* **What to produce**
Whenever a line in the records below holds the string "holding", copy it out.

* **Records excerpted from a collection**
•••••
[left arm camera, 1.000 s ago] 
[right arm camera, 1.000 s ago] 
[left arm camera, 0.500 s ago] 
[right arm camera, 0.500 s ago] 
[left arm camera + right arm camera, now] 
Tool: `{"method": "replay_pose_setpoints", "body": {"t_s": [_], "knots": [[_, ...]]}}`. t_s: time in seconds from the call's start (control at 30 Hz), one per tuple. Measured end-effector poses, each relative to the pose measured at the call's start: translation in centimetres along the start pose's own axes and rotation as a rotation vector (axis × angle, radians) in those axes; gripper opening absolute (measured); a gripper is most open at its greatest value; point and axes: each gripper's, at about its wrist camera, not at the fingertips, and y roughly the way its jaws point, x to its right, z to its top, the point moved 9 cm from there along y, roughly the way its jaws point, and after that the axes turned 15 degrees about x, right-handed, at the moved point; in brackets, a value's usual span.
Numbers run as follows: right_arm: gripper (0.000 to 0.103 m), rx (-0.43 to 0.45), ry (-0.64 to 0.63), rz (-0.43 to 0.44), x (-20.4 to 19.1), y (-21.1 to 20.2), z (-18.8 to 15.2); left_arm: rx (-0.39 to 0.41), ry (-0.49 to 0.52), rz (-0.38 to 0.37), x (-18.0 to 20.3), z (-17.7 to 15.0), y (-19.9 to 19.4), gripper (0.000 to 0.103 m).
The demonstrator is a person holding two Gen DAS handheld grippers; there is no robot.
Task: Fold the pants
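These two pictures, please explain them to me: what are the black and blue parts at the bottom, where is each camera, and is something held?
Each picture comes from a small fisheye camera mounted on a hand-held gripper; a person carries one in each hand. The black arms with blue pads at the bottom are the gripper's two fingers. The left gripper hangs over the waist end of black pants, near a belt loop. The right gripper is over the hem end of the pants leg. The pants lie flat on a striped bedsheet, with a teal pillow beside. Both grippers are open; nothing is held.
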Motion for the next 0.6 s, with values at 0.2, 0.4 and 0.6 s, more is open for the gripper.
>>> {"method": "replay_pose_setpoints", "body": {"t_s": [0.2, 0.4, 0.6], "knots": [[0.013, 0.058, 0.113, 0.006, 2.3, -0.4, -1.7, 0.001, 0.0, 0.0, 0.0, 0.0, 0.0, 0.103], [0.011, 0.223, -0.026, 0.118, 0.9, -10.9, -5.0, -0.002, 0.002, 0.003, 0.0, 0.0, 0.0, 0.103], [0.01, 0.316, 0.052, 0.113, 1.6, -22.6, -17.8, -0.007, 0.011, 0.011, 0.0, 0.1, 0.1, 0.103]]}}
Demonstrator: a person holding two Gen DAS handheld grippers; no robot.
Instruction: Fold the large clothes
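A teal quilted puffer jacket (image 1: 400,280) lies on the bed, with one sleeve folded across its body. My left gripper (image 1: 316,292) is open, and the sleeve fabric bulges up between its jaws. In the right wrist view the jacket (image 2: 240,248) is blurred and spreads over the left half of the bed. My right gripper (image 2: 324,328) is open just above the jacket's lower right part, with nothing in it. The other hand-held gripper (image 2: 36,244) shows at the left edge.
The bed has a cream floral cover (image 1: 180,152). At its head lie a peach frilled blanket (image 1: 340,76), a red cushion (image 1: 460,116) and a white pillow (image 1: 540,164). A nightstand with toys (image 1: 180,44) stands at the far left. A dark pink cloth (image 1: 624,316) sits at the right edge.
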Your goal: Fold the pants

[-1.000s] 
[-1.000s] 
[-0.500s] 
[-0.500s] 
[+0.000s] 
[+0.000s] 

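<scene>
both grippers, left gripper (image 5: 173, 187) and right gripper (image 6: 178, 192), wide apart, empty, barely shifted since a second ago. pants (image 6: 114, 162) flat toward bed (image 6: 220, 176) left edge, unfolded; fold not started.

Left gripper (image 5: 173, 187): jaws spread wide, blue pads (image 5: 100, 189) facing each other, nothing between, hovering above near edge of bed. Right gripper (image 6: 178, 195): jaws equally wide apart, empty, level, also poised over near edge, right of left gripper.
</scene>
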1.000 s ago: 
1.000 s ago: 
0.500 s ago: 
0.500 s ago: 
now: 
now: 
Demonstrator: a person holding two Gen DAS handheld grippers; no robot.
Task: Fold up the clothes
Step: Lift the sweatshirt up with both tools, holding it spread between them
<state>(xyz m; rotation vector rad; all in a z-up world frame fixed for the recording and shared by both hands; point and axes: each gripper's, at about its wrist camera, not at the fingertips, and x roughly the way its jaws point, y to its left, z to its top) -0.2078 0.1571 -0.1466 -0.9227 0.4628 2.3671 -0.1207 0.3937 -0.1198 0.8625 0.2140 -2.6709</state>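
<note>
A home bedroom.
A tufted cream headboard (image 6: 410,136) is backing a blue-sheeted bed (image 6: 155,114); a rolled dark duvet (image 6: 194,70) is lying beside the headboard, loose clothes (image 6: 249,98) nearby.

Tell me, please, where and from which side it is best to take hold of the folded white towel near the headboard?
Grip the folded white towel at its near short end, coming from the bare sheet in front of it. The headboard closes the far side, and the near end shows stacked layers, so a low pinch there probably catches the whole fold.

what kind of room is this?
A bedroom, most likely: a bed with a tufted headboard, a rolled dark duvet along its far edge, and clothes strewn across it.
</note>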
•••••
* **Reply to the exercise**
The demonstrator is a person holding two Gen DAS handheld grippers; there is no robot.
Demonstrator: a person holding two Gen DAS handheld grippers; no robot.
Demonstrator: a person holding two Gen DAS handheld grippers; no robot.
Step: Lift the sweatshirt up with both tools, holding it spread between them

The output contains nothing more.